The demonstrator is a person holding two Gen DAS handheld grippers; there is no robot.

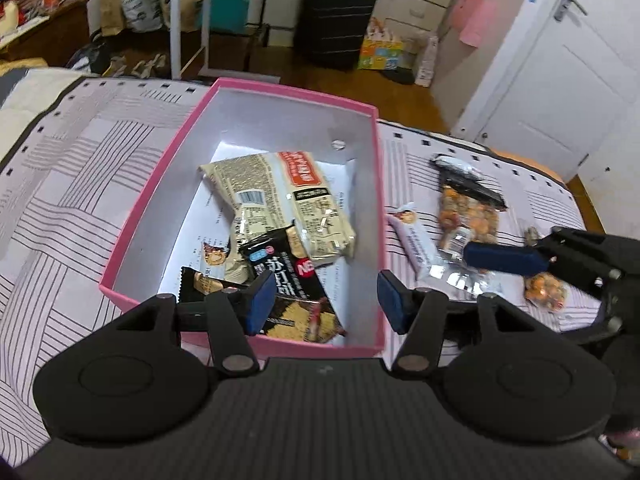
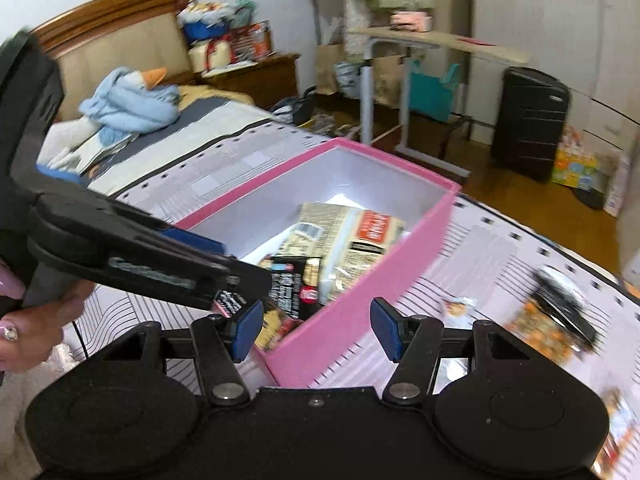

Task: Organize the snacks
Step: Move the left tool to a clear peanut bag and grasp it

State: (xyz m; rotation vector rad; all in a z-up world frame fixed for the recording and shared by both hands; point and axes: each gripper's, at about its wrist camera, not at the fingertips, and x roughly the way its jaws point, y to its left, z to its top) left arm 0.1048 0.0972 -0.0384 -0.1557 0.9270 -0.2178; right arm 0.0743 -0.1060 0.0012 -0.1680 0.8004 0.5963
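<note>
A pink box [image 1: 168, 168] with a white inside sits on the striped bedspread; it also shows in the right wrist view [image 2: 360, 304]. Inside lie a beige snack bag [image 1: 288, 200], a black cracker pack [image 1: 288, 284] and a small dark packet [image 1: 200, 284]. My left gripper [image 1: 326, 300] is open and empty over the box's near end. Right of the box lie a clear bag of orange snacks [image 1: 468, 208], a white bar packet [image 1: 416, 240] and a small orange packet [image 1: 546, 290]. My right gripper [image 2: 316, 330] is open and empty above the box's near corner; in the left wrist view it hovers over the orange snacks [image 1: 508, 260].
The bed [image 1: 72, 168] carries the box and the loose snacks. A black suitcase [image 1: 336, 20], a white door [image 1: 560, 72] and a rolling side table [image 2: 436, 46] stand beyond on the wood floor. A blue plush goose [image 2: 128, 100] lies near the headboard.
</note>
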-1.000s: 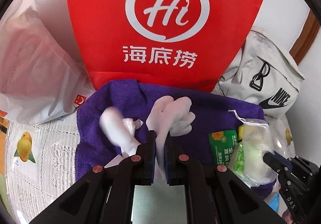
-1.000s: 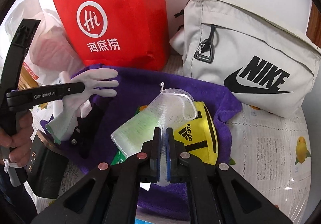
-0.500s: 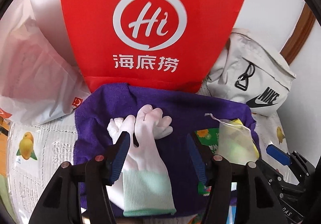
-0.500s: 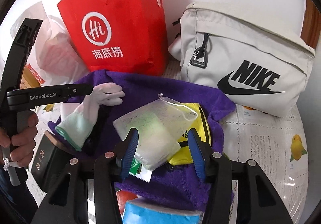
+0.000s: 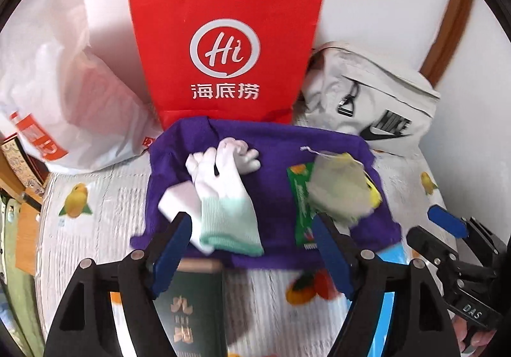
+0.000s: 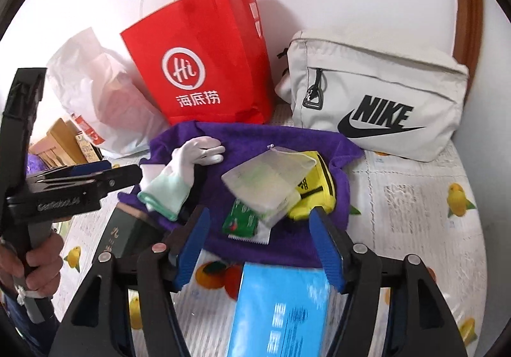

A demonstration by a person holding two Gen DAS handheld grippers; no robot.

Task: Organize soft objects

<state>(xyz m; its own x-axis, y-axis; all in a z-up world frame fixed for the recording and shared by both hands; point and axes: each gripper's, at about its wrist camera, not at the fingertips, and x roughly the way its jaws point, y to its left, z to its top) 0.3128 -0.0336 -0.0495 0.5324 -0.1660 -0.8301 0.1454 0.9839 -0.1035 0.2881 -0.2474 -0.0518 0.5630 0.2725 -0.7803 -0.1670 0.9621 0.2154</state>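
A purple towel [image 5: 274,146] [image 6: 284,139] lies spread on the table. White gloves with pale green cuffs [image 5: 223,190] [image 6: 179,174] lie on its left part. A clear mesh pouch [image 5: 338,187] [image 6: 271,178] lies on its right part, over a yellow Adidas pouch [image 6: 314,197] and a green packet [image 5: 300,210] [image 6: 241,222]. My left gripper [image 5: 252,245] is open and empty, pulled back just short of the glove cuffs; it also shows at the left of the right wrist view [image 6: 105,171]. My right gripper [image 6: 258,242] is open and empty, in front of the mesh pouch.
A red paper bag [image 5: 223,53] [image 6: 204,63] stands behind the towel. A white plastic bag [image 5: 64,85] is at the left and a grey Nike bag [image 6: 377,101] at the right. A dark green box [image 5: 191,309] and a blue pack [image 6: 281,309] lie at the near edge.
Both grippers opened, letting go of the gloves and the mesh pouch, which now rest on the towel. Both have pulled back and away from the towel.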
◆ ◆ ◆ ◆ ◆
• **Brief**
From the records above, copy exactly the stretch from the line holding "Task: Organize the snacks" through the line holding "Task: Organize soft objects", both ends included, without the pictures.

• **Solution below**
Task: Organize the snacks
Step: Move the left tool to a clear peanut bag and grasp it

State: (xyz m; rotation vector rad; all in a z-up world frame fixed for the recording and shared by both hands; point and axes: each gripper's, at about its wrist camera, not at the fingertips, and x roughly the way its jaws point, y to its left, z to its top) left arm 0.1048 0.0972 -0.0384 -0.1557 0.9270 -0.2178; right arm 0.0743 -0.1060 0.0012 -0.1680 0.8004 0.5963
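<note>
A pink box [image 1: 168, 168] with a white inside sits on the striped bedspread; it also shows in the right wrist view [image 2: 360, 304]. Inside lie a beige snack bag [image 1: 288, 200], a black cracker pack [image 1: 288, 284] and a small dark packet [image 1: 200, 284]. My left gripper [image 1: 326, 300] is open and empty over the box's near end. Right of the box lie a clear bag of orange snacks [image 1: 468, 208], a white bar packet [image 1: 416, 240] and a small orange packet [image 1: 546, 290]. My right gripper [image 2: 316, 330] is open and empty above the box's near corner; in the left wrist view it hovers over the orange snacks [image 1: 508, 260].
The bed [image 1: 72, 168] carries the box and the loose snacks. A black suitcase [image 1: 336, 20], a white door [image 1: 560, 72] and a rolling side table [image 2: 436, 46] stand beyond on the wood floor. A blue plush goose [image 2: 128, 100] lies near the headboard.
</note>
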-1.000s: 
-1.000s: 
-0.500s: 
-0.500s: 
+0.000s: 
+0.000s: 

A demonstration by a person holding two Gen DAS handheld grippers; no robot.

Task: Organize soft objects

This completes the response.